Thursday Miscellany

Thursday Miscellany

Healthcare Dive helpfully reviews the benefit improvements that large health insurers have made in response to the COVID-19 emergency.

Hospitals say that’s not enough, and are calling on the biggest payers to follow actions taken by Congress and CMS to help resolve cash flow issues, by accelerating payments or opting into releasing interim periodic payments. The American Hospital Association also is urging payers to eliminate administrative burdens such as prior authorizations.

The more things change, the more they stay the same.

Beckers Hospital Review reports that “Peak demand for hospital resources due to COVID-19 is expected by mid-April in the U.S., according to an analysis from the University of Washington’s Institute for Health Metrics and Evaluation in Seattle.” The report provides an expect peak demand date for each State in the Union and DC.

The HHS Office for Civil Rights which enforces the HIPAA Privacy and Security Rules loosened another Privacy Act provision for the duration of the COVID-19 emergency —

As a matter of enforcement discretion, effective immediately, the HHS Office for Civil Rights (OCR) will exercise its enforcement discretion and will not impose potential penalties for violations of certain provisions of the HIPAA Privacy Rule against covered health care providers or their business associates for uses and disclosures of protected health information by business associates for public health and health oversight activities during the COVID-19 nationwide public health emergency.

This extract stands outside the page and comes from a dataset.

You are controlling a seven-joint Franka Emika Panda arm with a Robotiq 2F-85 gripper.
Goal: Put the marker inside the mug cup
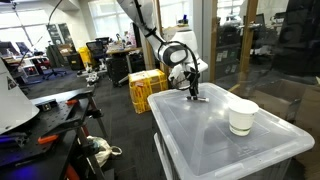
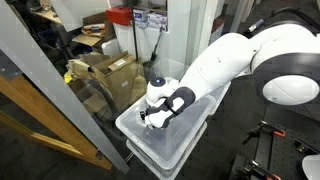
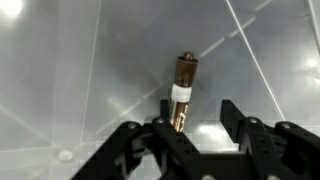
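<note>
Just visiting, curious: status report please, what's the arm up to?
Fingers open, straddling the marker. Marker lying on bin lid, not gripped. Mug cup upright, apart; nothing seen between.

Nothing written can be read in any of the views. In the wrist view the marker [image 3: 184, 88] has a brownish barrel with a white band, and any print on it is too blurred to make out. The mug cup [image 1: 242, 117] faces the camera with a plain cream side. The yellow crates [image 1: 147, 90] behind the bin in an exterior view are too small for any marking to be told. The same goes for the red panel [image 2: 122, 15] at the top of an exterior view.
</note>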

Although this is really inside the Beltway, the FEHBlog, as a lawyer, finds it noteworthy to relate that, according to, the Office of Management and Budget “is not directing agencies to extend the amount of time alloted for public feedback on regulation changes during the coronavirus outbreak, despite calls from [House Democrat] lawmakers to do so.”

Finally, the FEHBlog notes that according to the Boston Globe’s Stat News, rumblings about masking the American public continue.

In a draft document obtained by STAT, the CDC recommended that the public use homemade face coverings when in public, reserving higher-grade protective equipment like N95 masks for hospitals and health care workers, who have faced severe shortages in personal protective equipment as the coronavirus pandemic has accelerated through the United States.

Such face coverings, according to the draft guidance, would not be intended to protect the wearer, but rather prevent the wearer from unknowingly spreading the disease when in public. Individuals should wear face coverings in public settings like grocery stores, the guidance said. Children under the age of 2 and people experiencing trouble breathing would be excluded from the mask guidelines.

Midweek update

Today, the FFCRA Paid COVID-19 Sick Leave Benefit took effect generally for private employers with under 500 employees. The Labor Department which enforces this law published temporary rules on mandated benefit. The informal guidance accompanying the rules explains that

Most employees of the federal government are covered by Title II of the Family and Medical Leave Act, which was not amended by this Act, and are therefore not covered by the expanded family and medical leave provisions of the FFCRA. However, federal employees covered by Title II of the Family and Medical Leave Act are covered by the paid sick leave provision.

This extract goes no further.